| WHAT IS EXPECTED |
Go through the data below and transcribe it exactly. Omit the images.

| INFORMATION SHOWN |
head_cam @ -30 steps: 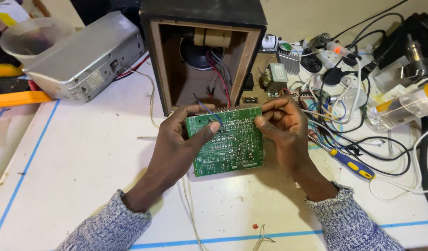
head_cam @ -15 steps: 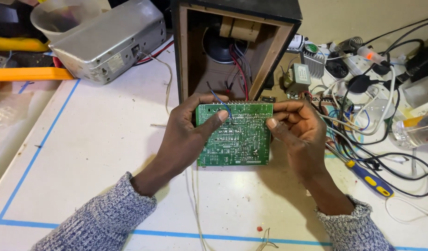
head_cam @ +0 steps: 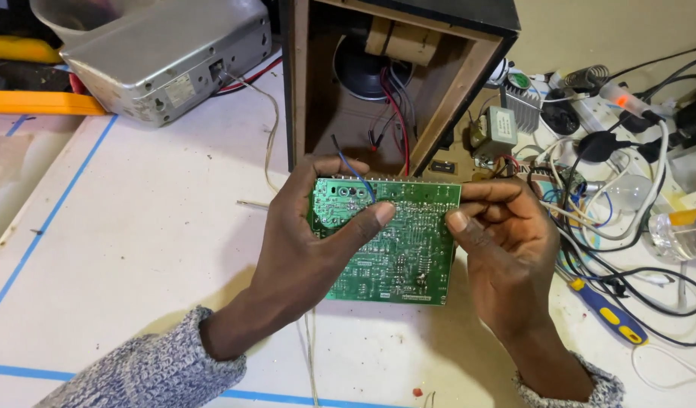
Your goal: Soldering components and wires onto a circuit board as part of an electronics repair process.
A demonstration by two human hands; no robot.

| WRITTEN SOLUTION |
head_cam @ -30 steps: 
head_cam @ -15 steps: 
head_cam @ +0 steps: 
Your goal: Soldering components and wires onto a circuit board as part of an electronics repair process.
A demonstration by two human hands; no robot.

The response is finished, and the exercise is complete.